WHAT IS EXPECTED: For each line of the listing below that contains the string "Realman", copy the line.

DATA RECORDS:
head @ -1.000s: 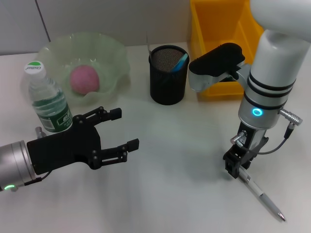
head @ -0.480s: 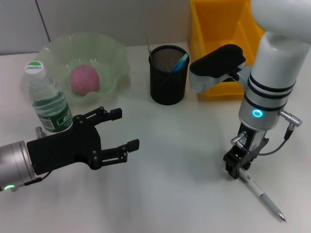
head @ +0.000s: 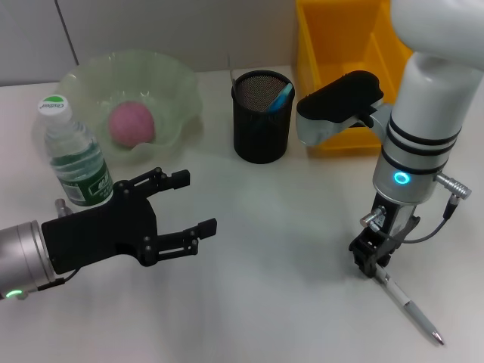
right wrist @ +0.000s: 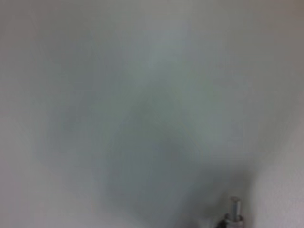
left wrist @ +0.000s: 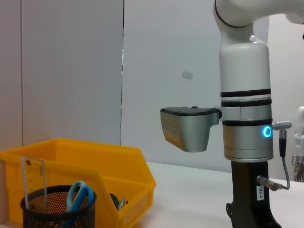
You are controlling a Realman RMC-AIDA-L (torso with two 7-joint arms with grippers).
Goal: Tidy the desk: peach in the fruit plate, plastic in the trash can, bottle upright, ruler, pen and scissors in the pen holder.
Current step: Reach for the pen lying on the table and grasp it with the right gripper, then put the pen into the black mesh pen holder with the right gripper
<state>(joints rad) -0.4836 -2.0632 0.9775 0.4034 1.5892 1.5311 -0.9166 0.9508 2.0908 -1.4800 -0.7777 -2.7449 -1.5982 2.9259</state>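
your right hand [head: 373, 262] stands straight down on the near end of the pen [head: 404, 302], closed on it as far as i can judge. the pen lies flat on the worktop [head: 280, 302], its long axis running away from the pen holder [head: 262, 116], tip pointing toward you. the contact itself is hidden. your left hand [head: 178, 214] hovers open, well apart.

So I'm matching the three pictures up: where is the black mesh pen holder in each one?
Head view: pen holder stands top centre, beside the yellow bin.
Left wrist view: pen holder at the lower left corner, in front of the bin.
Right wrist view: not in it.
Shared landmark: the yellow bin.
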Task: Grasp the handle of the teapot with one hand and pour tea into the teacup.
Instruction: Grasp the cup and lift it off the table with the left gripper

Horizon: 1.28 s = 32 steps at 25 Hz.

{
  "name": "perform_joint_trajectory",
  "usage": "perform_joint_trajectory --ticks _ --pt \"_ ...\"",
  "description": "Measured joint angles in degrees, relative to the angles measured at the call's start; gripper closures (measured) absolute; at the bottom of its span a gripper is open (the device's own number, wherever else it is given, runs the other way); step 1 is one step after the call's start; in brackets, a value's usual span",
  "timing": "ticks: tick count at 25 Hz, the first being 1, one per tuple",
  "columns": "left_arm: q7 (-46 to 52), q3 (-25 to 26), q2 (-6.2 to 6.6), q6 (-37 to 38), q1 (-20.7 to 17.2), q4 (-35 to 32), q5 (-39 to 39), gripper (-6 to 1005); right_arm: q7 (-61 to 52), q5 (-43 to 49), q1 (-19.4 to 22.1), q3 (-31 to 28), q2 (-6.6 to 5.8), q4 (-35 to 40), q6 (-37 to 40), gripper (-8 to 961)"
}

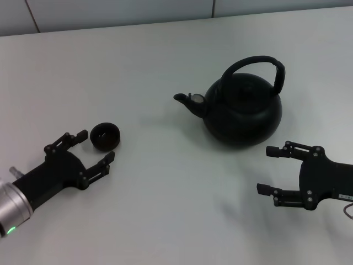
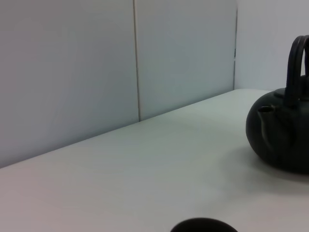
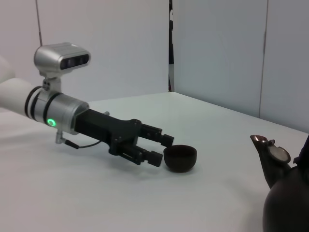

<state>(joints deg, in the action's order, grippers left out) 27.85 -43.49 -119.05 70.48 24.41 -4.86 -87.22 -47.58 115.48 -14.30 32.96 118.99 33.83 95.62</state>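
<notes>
Nothing is grasped yet — the right gripper, jaws wide, sits beside the teapot and, I judge, must rise to the handle, while the left gripper, also wide, flanks the teacup.

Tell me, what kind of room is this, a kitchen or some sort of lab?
Most likely a lab or test room rather than a kitchen: a bare white table against plain grey wall panels, with only a black teapot and a small teacup set between the left gripper and right gripper.
</notes>
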Motion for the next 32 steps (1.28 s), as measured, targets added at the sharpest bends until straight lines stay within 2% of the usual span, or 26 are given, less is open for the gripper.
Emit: perform_joint_trajectory --ticks 4,14,32 --pt "0.4 0.1 -0.03 -2.0 2.6 0.9 0.0 218 0.2 0.0 0.0 0.0 0.0 0.0 0.0 152" --pt "0.3 0.7 -0.11 -5.4 5.5 2.5 0.1 220 0.3 -0.1 0.0 0.0 -0.09 0.0 -0.1 152" --pt "0.3 1.0 -0.11 -6.3 6.5 3.5 0.1 225 0.3 -0.1 -0.4 0.0 -0.09 0.0 0.0 152"
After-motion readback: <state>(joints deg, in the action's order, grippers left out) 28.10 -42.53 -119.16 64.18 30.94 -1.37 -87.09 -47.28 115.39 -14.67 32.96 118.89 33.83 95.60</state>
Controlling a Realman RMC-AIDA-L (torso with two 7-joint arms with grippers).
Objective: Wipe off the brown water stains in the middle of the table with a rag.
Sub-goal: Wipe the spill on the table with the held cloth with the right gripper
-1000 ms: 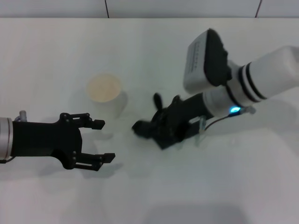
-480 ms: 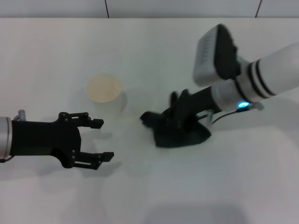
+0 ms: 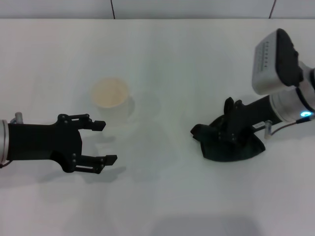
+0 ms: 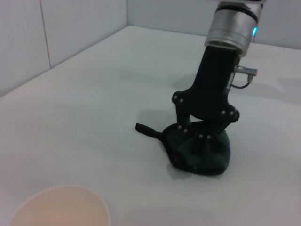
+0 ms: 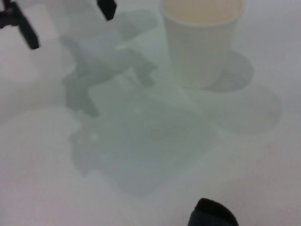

TASK RESULT:
You are controlling a Realman RMC-AIDA-L (torso with two 7-joint arms with grippers).
Controlling a Realman RMC-AIDA-L (torso with two 7-joint arms with grippers).

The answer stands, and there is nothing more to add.